Vu la procédure suivante :

La société Climespace a demandé au tribunal administratif de Paris d'annuler les titres exécutoires n°s 8636, 8637, 8638, 10260 et 10261 émis les 17 juin et 23 juillet 2009 par l'établissement public Voies navigables de France et de la décharger du paiement des sommes correspondantes.

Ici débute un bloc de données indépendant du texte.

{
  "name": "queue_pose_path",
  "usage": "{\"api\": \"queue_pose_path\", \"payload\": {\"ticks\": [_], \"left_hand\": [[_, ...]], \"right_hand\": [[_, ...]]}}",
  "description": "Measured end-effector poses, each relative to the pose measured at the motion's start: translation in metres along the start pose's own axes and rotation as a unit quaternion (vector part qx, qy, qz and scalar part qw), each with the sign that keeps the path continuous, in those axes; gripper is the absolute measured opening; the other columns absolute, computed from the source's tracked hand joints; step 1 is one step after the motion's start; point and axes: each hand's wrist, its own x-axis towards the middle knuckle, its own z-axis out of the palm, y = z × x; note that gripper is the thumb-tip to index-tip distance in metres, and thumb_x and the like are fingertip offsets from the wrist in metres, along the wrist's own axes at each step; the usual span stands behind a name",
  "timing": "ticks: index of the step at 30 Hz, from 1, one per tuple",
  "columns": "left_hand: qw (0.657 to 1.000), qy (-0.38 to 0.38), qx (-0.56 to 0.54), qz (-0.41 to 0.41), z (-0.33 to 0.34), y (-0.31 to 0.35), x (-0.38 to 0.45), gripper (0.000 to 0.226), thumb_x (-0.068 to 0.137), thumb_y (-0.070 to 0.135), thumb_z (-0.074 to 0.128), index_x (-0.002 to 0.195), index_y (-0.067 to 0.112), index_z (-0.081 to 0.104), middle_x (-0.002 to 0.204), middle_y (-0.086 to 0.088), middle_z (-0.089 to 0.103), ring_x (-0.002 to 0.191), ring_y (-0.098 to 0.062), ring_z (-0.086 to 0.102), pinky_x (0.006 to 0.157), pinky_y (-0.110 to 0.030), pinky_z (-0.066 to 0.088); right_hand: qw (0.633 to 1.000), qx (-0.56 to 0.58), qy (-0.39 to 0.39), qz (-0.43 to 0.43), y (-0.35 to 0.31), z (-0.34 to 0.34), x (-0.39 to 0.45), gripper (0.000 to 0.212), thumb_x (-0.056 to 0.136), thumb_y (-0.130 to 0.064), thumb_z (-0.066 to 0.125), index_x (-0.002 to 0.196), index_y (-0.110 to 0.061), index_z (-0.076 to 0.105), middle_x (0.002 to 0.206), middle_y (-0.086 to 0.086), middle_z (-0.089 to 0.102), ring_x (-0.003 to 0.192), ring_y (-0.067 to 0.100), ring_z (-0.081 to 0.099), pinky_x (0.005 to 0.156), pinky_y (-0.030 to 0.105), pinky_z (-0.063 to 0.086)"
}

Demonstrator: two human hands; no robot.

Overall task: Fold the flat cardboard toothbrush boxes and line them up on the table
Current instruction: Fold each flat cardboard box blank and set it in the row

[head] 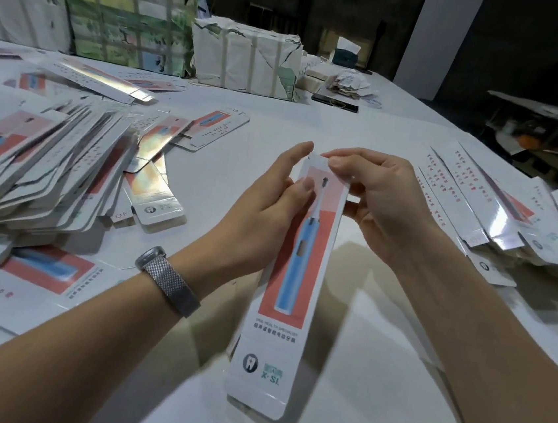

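Note:
A long white toothbrush box (292, 281), printed with a blue brush on a red panel, is held above the white table (377, 342) in the middle of the view. My left hand (271, 207) grips its upper left side, thumb on the printed face. My right hand (378, 201) pinches the flap at the box's far end between thumb and forefinger. A big heap of flat boxes (41, 165) lies to the left. Folded boxes (497, 213) lie side by side at the right.
Paper-wrapped bundles (245, 58) and a green-printed bundle (125, 19) stand along the table's far side. A dark phone (335, 103) and paper scraps (351, 83) lie behind them. A large flat printed sheet (33, 275) lies at the near left. The table's right edge runs diagonally.

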Motion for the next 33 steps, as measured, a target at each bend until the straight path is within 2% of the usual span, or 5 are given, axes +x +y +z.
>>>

Par un jugement n°s 1000794, 1008896, 1008898, 1008899, 1008900, 1008901 du 7 octobre 2011, le tribunal administratif de Paris a déchargé la société du paiement de 10 % de chacun des montants figurant sur les titres de recettes contestés et rejeté le surplus de ses demandes.

Par un arrêt n° 11PA05087 du 25 mars 2013, la cour administrative d'appel de Paris a, sur la requête de la société Climespace, annulé ce jugement et les titres exécutoires contestés et déchargé la société de l'obligation de payer les sommes correspondantes.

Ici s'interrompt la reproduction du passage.